- Born: November 10, 1918 Manhattan, New York
- Died: December 14, 2008 (aged 90) Woburn, Massachusetts
- Occupations: U.S. military advisor, professor
- Known for: Nuclear strategist

= William Kaufmann =

American nuclear strategist (1918–2008)

William Weed Kaufmann (November 10, 1918 - December 14, 2008) was an American nuclear strategist and adviser to seven defense secretaries, who advocated for a shift from the strategy of massive retaliation against the Soviet Union in the event of a nuclear strike.

==Early life==
Kaufmann was born in Manhattan on November 10, 1918, to Charles and Antoinette Kaufmann. He was the fourth of six children. His father died when Kaufmann was 10 years old. He attended The Choate School in Wallingford, Connecticut, where his classmates included John F. Kennedy. He attended Yale University, earning a bachelor's degree in international studies in 1939.

==Career==
Kaufmann served in the United States Army Air Forces during World War II. After the war, he returned to Yale and earned a master's degree in 1947 and a doctorate in 1948, both in international studies.

He was on the faculty at the Yale Institute of International Studies until 1951, when he was part of a group that left and founded Princeton University's Center of International Studies. While at Princeton in the mid-1950s, he wrote "Limited War", a, paper that argued for expansion of the conventional armies of Western Europe, instead of a reliance on nuclear weapons, to forestall an invasion by the Soviet Union. In 1956, he was hired by the RAND Corporation. He became a member of the political science faculty at the Massachusetts Institute of Technology in 1961 and also took a position that same year with the United States Department of Defense, splitting his time between both for several years. Later he split his time between the Harvard Kennedy School and the Brookings Institution.

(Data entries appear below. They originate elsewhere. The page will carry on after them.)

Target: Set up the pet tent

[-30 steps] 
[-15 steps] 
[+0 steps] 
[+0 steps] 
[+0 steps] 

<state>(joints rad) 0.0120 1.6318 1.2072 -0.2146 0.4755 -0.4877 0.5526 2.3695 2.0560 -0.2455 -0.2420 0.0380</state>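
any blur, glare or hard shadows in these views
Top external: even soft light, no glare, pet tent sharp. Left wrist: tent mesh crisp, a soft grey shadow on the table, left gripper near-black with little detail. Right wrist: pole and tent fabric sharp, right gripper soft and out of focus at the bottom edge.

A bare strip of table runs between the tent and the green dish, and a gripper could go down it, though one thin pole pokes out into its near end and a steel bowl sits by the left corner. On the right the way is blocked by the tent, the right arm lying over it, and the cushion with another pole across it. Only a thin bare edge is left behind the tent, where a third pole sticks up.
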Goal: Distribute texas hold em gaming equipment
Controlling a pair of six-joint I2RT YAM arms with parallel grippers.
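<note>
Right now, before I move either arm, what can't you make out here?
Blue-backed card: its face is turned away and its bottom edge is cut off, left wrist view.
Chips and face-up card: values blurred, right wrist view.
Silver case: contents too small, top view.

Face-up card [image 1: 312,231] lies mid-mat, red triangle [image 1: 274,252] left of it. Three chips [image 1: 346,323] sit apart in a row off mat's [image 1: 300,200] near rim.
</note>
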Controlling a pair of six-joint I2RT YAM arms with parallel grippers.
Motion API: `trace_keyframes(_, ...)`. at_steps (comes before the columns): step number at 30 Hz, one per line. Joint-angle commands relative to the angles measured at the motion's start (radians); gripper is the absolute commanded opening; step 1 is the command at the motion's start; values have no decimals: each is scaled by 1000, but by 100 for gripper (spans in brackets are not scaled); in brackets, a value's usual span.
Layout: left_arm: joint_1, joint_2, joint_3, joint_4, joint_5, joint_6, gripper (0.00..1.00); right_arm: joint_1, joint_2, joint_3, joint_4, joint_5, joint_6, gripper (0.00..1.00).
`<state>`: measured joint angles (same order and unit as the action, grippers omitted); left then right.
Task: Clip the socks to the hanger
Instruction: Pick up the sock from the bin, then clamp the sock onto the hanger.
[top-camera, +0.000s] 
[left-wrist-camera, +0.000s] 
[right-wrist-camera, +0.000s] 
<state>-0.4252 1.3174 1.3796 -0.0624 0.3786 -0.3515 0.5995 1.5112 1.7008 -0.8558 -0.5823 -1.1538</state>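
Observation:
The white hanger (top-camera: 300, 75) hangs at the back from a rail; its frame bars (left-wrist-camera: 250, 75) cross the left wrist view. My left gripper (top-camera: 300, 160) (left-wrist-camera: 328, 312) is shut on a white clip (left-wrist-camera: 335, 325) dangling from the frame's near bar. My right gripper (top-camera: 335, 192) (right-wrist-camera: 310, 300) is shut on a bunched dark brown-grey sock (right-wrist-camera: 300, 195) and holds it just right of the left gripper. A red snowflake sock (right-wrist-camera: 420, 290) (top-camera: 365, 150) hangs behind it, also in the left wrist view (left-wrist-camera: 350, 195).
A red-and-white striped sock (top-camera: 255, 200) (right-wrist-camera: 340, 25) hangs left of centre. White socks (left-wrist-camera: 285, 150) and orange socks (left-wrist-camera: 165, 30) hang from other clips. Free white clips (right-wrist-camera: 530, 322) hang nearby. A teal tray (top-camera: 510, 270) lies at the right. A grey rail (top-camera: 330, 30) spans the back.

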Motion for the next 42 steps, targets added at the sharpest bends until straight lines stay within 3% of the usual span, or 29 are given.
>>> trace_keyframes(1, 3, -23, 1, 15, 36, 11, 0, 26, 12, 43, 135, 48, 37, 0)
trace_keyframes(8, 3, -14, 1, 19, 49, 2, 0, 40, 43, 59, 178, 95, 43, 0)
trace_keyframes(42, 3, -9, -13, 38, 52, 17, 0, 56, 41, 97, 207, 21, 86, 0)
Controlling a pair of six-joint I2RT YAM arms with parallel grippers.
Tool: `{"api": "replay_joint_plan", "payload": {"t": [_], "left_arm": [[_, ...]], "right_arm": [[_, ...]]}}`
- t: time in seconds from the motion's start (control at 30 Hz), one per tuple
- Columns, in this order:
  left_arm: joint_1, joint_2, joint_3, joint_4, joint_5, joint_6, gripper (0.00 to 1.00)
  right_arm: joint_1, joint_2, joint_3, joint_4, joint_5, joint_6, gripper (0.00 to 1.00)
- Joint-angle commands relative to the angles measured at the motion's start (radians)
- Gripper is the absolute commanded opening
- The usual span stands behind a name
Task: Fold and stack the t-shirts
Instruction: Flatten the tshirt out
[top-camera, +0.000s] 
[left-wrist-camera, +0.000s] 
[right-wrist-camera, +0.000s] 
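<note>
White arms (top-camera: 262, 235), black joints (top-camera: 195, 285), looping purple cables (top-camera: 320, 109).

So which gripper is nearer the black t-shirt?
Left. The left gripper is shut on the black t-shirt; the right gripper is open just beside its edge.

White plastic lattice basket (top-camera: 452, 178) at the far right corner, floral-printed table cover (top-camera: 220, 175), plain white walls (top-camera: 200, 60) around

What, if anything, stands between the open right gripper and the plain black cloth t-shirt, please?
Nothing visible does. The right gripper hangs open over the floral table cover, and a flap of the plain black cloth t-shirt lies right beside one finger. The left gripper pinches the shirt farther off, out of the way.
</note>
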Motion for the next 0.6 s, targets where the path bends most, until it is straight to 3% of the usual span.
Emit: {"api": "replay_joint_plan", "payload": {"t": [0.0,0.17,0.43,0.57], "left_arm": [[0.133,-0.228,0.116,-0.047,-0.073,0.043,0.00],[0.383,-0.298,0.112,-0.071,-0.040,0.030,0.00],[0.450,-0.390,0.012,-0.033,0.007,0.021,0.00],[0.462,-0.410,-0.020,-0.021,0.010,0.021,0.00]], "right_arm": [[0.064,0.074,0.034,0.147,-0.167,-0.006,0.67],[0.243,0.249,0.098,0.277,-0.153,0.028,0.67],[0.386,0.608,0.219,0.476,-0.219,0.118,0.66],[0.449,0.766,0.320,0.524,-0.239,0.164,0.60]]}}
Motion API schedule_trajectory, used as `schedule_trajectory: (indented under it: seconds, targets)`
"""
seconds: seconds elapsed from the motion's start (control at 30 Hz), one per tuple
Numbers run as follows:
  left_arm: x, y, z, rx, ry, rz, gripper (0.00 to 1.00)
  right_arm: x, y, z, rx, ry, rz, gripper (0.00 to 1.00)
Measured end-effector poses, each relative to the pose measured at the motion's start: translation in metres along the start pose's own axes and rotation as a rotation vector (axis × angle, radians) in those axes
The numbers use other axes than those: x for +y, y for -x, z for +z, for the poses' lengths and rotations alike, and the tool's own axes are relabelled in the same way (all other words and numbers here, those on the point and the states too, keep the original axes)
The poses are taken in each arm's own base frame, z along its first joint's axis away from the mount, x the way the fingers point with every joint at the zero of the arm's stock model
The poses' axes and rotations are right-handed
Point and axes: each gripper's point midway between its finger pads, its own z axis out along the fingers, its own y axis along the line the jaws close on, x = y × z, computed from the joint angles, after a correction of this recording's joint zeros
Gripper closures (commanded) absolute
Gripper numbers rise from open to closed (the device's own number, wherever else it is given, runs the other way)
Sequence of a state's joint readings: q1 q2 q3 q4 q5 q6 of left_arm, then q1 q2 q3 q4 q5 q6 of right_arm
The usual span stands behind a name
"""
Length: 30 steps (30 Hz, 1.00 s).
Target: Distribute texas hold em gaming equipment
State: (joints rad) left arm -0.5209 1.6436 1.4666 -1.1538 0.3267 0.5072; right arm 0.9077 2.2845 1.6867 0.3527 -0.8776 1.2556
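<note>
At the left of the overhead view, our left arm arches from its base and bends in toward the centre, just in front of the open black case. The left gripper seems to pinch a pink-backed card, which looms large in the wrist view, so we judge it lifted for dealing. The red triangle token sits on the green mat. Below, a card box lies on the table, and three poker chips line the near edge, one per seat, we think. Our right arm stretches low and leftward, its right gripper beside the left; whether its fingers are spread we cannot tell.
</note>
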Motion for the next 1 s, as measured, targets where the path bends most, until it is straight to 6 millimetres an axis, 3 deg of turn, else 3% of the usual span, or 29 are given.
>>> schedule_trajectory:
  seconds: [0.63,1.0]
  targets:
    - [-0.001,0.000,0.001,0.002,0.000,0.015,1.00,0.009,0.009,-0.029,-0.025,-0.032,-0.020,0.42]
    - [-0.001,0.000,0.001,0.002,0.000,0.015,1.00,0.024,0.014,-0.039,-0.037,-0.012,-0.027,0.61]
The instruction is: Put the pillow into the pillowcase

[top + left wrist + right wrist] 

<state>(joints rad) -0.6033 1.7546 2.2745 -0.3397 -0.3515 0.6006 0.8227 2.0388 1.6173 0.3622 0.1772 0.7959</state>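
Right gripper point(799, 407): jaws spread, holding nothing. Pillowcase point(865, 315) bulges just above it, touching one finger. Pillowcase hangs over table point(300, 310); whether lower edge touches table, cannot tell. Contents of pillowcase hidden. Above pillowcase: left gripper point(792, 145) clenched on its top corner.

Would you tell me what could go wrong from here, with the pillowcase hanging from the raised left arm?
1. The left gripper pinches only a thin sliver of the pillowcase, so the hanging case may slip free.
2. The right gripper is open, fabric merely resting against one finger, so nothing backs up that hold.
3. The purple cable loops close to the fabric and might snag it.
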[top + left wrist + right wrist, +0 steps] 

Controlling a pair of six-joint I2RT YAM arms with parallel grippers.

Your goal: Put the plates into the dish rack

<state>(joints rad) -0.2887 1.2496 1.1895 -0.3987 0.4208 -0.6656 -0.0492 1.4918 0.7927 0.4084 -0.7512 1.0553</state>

The vision of counterforce, developed by Kaufmann and others, was that the response to an invasion of Western Europe by the Soviet Union should be a measured sequence of responses, which would start with targeted attacks of military assets that could escalate to attacks on cities if hostilities were not suspended. The hope was that an all-out nuclear war could be avoided. The counterforce proposal stood in contrast to the massive retaliation approach advocated by United States Air Force General Curtis LeMay at Strategic Air Command in which the US response to a Soviet invasion, even one without nuclear attacks, would be nuclear weapons on all major military and civilian sites in the Soviet Union and its allies, which could have resulted in hundreds of millions of deaths.

Kaufmann was hired by United States Secretary of Defense Robert McNamara after President John F. Kennedy took office, as one of McNamara's Whiz Kids. McNamara included parts of Kaufmann's counterforce proposals into the nuclear strategy that he was developing.

A 1986 article in Foreign Affairs called Kaufmann "the man who may well be the most knowledgeable individual in this country on the defense budgets of the past quarter-century."

In a report written with John D. Steinbruner in 1991 for the Brookings Institution, after the dissolution of the Soviet Union, Kaufmann opined that the US could meet its post-Cold War defense obligations after cutting military spending by a third. The report noted that "the future ability of the United States to maintain the conditions of its security will depend as much on its moral authority, diplomatic skills and economic assets as on its military capabilities."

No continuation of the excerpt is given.